▶ **EXERCISE GOAL**: Every line of the data below is to be written out again exactly.

▶ **STORED DATA**:
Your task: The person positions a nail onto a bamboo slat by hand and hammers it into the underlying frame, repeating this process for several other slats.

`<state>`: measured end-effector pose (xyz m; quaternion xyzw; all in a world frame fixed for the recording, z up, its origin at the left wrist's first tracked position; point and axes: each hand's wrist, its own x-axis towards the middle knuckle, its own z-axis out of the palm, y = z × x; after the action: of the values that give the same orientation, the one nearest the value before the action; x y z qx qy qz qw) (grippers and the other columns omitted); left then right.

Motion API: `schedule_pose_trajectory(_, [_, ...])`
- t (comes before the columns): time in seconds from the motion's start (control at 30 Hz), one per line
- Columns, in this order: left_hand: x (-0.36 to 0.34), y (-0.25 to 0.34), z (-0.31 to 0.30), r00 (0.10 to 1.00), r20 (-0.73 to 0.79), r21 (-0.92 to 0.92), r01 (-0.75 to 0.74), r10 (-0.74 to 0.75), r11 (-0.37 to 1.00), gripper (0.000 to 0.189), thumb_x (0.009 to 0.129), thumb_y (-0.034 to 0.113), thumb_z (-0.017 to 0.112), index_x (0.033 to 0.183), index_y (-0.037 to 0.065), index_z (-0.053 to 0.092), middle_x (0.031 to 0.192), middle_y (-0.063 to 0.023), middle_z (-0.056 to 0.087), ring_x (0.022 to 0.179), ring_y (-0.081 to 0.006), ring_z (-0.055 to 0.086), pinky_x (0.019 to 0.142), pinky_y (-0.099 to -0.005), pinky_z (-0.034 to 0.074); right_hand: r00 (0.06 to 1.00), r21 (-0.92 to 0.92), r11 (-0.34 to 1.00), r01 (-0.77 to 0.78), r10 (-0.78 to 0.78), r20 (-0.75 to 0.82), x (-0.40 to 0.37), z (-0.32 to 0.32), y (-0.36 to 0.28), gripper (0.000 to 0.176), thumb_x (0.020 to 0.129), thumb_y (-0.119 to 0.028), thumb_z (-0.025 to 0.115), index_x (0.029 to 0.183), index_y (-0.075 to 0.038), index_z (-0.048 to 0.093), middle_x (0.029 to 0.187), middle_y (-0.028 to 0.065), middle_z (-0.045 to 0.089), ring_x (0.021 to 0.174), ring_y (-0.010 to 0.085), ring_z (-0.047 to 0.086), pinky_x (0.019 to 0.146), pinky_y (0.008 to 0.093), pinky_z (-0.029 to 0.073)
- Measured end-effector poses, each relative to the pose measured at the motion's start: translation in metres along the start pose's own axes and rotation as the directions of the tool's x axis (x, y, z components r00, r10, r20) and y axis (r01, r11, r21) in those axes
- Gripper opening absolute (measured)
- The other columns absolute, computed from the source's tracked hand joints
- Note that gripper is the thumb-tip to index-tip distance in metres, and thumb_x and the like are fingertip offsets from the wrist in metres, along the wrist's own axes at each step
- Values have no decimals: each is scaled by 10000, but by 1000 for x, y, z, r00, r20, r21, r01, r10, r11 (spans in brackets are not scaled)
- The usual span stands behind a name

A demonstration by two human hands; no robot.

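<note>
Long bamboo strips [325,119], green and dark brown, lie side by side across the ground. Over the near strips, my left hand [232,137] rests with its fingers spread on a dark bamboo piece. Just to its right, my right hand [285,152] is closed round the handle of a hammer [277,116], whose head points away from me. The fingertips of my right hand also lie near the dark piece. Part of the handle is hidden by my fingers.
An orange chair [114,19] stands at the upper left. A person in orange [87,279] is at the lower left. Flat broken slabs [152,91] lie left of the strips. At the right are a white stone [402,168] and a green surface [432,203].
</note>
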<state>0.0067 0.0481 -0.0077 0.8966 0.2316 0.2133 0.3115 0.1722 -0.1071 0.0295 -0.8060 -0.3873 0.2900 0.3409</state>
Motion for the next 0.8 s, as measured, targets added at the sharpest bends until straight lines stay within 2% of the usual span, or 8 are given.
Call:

▶ **RESPONSE TO THIS TASK**:
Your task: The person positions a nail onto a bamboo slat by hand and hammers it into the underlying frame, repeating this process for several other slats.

`<state>`: measured end-effector pose (xyz m; quaternion xyzw; all in a world frame fixed for the recording, z up, its origin at the left wrist's first tracked position; point and axes: each hand's wrist, its own x-axis towards the middle knuckle, its own z-axis out of the palm, y = z × x; after the action: of the values that give the same orientation, the one nearest the value before the action; x y z qx qy qz qw) (grippers and the other columns omitted); left then right.

Motion API: `schedule_pose_trajectory(_, [_, ...])`
- t (comes before the columns): time in seconds from the motion's start (control at 30 Hz), one per line
- Columns, in this order: left_hand: x (-0.36 to 0.34), y (-0.25 to 0.34), z (-0.31 to 0.30), r00 (0.10 to 1.00), r20 (-0.73 to 0.79), r21 (-0.92 to 0.92), r01 (-0.75 to 0.74), r10 (-0.74 to 0.75), r11 (-0.37 to 1.00), gripper (0.000 to 0.189), thumb_x (0.009 to 0.129), thumb_y (-0.034 to 0.113), thumb_z (-0.017 to 0.112), index_x (0.033 to 0.183), index_y (-0.037 to 0.065), index_z (-0.053 to 0.092), middle_x (0.031 to 0.192), middle_y (-0.063 to 0.023), middle_z (-0.056 to 0.087), ring_x (0.022 to 0.179), ring_y (-0.081 to 0.006), ring_z (-0.055 to 0.086), pinky_x (0.019 to 0.142), pinky_y (-0.099 to -0.005), pinky_z (-0.034 to 0.074); right_hand: r00 (0.06 to 1.00), r21 (-0.92 to 0.92), r11 (-0.34 to 1.00), r01 (-0.77 to 0.78), r10 (-0.78 to 0.78), r20 (-0.75 to 0.82), x (-0.40 to 0.37), z (-0.32 to 0.32), y (-0.36 to 0.28), gripper (0.000 to 0.176), thumb_x (0.020 to 0.129), thumb_y (-0.119 to 0.028), thumb_z (-0.025 to 0.115), index_x (0.029 to 0.183), index_y (-0.075 to 0.038), index_z (-0.048 to 0.093), middle_x (0.029 to 0.187), middle_y (-0.028 to 0.065), middle_z (-0.045 to 0.089), ring_x (0.021 to 0.174), ring_y (-0.010 to 0.085), ring_z (-0.047 to 0.086), pinky_x (0.019 to 0.146), pinky_y (0.008 to 0.093), pinky_z (-0.029 to 0.073)
- Measured end-effector poses, each relative to the pose measured at the motion's start: translation in metres along the start pose's own axes and rotation as the directions of the tool's x axis (x, y, z components r00, r10, r20) and y axis (r01, r11, r21) in those axes
- Gripper opening absolute (measured)
- The other columns absolute, computed from the source's tracked hand joints
- Note that gripper is the thumb-tip to index-tip distance in metres, and thumb_x and the like are fingertip offsets from the wrist in metres, along the wrist's own axes at each step
- Values have no decimals: each is scaled by 10000, but by 1000 for x, y, z, r00, r20, r21, r01, r10, r11 (spans in brackets are not scaled)
- The usual span stands behind a name

A demonstration by two human hands; no robot.

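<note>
Long bamboo strips [325,119], green and dark brown, lie side by side across the ground. Over the near strips, my left hand [232,137] rests with its fingers spread on a dark bamboo piece. Just to its right, my right hand [285,152] is closed round the handle of a hammer [277,116], whose head points away from me. The fingertips of my right hand also lie near the dark piece. Part of the handle is hidden by my fingers.
An orange chair [114,19] stands at the upper left. A person in orange [87,279] is at the lower left. Flat broken slabs [152,91] lie left of the strips. At the right are a white stone [402,168] and a green surface [432,203].
</note>
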<state>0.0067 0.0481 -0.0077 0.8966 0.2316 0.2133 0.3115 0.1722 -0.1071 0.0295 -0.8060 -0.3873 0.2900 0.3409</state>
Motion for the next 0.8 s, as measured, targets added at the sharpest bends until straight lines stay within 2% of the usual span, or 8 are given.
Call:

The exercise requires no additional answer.